Task brief:
Write out each line of the entries below that holds the word "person".

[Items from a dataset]
□ □ □ □ □
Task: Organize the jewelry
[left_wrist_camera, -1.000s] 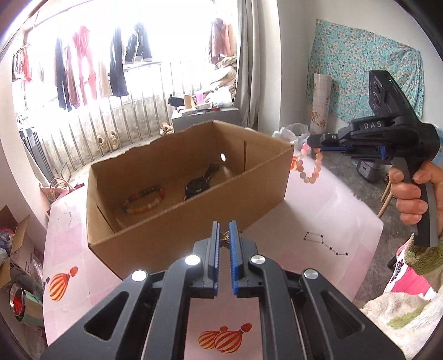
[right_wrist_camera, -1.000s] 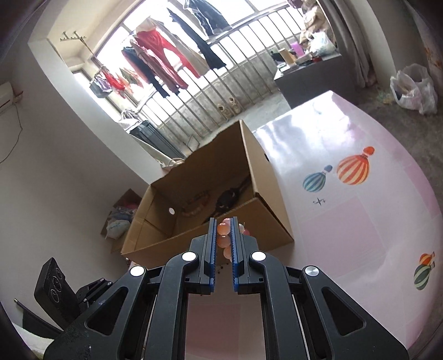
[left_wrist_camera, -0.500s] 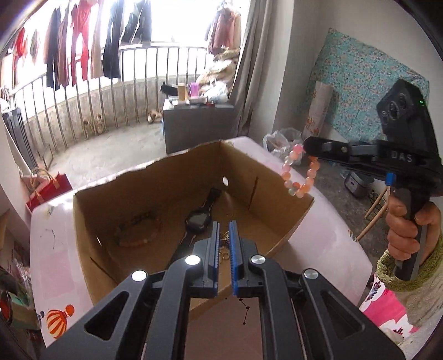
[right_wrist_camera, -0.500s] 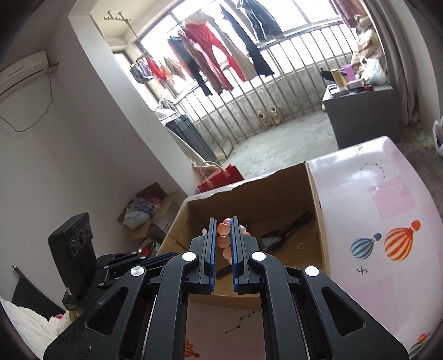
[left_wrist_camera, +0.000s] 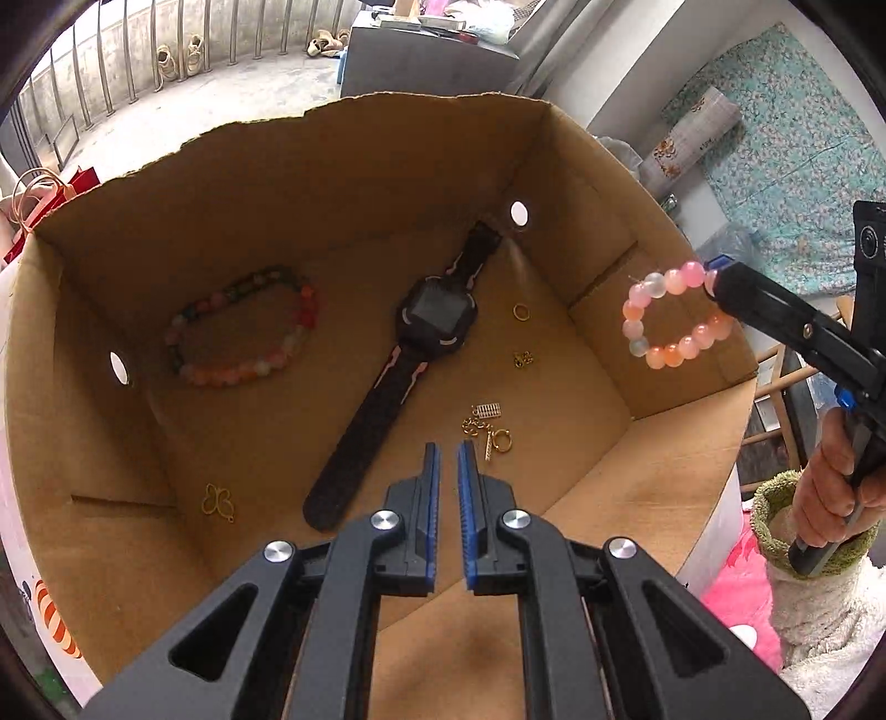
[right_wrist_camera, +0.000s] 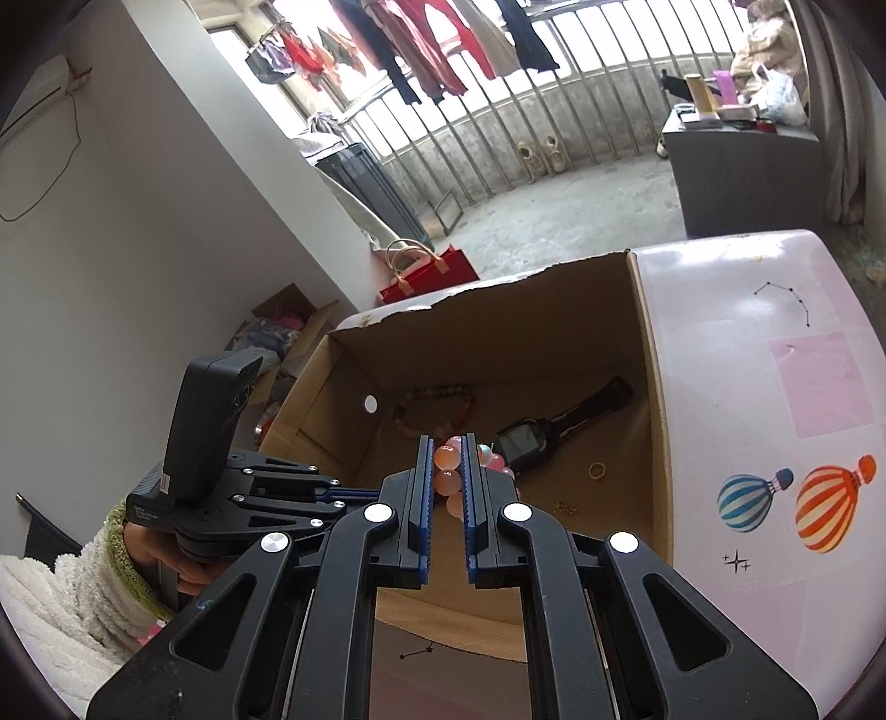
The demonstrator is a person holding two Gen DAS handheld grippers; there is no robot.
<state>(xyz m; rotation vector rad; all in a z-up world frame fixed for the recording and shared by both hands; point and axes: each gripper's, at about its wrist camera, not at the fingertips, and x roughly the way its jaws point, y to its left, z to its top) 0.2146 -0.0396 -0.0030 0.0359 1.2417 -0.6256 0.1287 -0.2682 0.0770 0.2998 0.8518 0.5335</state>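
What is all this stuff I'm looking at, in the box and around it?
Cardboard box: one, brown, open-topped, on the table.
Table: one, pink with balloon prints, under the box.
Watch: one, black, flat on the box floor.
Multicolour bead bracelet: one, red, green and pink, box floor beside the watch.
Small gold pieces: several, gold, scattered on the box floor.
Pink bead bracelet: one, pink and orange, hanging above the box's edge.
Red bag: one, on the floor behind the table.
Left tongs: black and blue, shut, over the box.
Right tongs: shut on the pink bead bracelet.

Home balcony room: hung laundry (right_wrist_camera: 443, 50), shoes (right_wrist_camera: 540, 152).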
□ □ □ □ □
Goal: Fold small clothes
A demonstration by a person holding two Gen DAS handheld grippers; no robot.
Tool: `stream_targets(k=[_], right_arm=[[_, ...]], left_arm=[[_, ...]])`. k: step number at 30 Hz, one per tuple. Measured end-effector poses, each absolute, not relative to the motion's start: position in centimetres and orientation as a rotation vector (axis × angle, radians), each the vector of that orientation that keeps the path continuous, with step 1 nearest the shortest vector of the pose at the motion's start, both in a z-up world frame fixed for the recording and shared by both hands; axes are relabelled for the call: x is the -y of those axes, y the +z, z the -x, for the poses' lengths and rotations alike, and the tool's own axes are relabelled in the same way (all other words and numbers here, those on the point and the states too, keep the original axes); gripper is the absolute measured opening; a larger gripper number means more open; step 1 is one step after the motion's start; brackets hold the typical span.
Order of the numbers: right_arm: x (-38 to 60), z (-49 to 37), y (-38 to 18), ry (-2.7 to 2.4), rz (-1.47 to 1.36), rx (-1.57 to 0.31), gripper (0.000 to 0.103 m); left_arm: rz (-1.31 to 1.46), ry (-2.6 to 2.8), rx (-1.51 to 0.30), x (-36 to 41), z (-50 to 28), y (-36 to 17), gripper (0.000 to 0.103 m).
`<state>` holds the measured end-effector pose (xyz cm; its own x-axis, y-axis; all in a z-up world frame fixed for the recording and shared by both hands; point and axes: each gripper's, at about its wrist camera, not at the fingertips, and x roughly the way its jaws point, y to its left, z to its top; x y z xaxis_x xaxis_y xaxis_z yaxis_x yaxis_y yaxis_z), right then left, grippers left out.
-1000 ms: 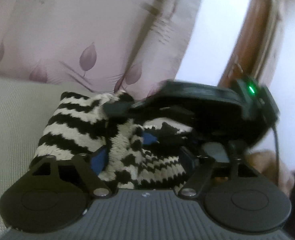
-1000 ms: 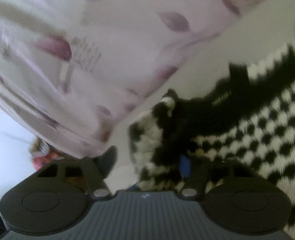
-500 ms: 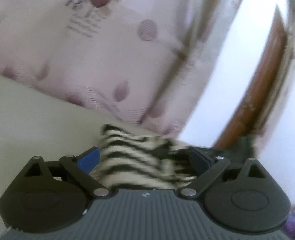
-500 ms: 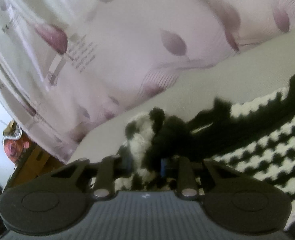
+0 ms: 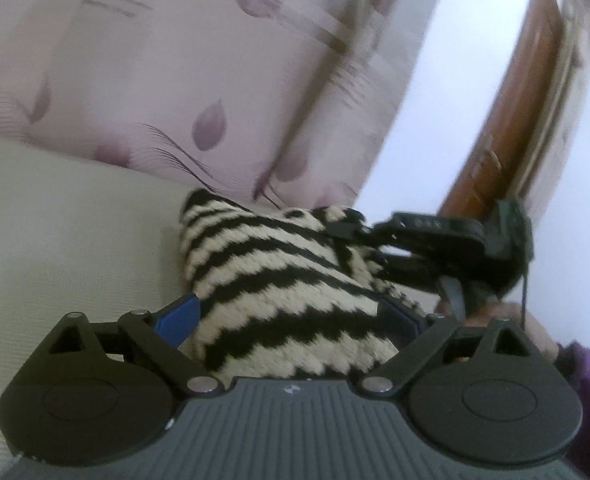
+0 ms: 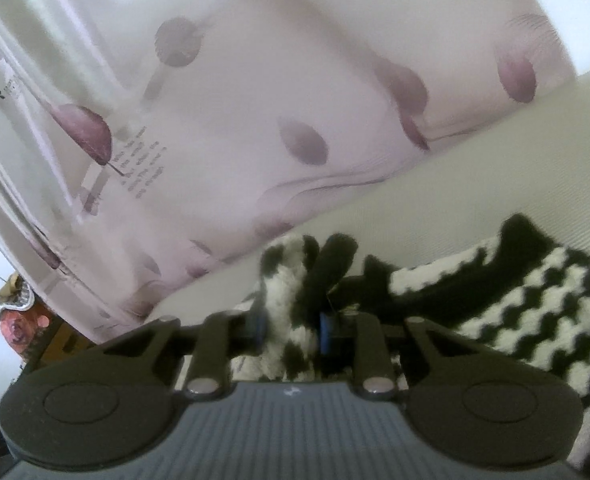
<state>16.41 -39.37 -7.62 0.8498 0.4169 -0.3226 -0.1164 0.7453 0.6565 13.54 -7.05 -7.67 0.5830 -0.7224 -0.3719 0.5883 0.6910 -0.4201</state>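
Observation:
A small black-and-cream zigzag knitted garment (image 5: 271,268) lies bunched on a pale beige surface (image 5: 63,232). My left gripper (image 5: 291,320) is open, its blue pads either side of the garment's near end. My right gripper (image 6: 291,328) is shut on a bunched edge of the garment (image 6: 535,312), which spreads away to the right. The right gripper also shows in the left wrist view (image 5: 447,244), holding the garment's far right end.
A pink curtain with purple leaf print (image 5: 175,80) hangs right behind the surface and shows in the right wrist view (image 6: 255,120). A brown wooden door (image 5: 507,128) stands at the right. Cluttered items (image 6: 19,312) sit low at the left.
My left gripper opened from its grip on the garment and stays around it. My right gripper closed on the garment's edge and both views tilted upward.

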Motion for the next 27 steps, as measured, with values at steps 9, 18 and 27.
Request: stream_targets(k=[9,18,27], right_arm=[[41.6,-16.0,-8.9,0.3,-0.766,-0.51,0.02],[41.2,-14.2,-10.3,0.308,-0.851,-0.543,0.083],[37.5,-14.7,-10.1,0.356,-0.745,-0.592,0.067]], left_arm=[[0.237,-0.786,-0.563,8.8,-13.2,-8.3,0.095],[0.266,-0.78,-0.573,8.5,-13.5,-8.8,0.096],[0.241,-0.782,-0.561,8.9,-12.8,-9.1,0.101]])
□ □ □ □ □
Answer section:
The demonstrator is a person holding two Gen DAS handheld grippers; there is no robot.
A demonstration by a person holding two Gen DAS handheld grippers; no robot.

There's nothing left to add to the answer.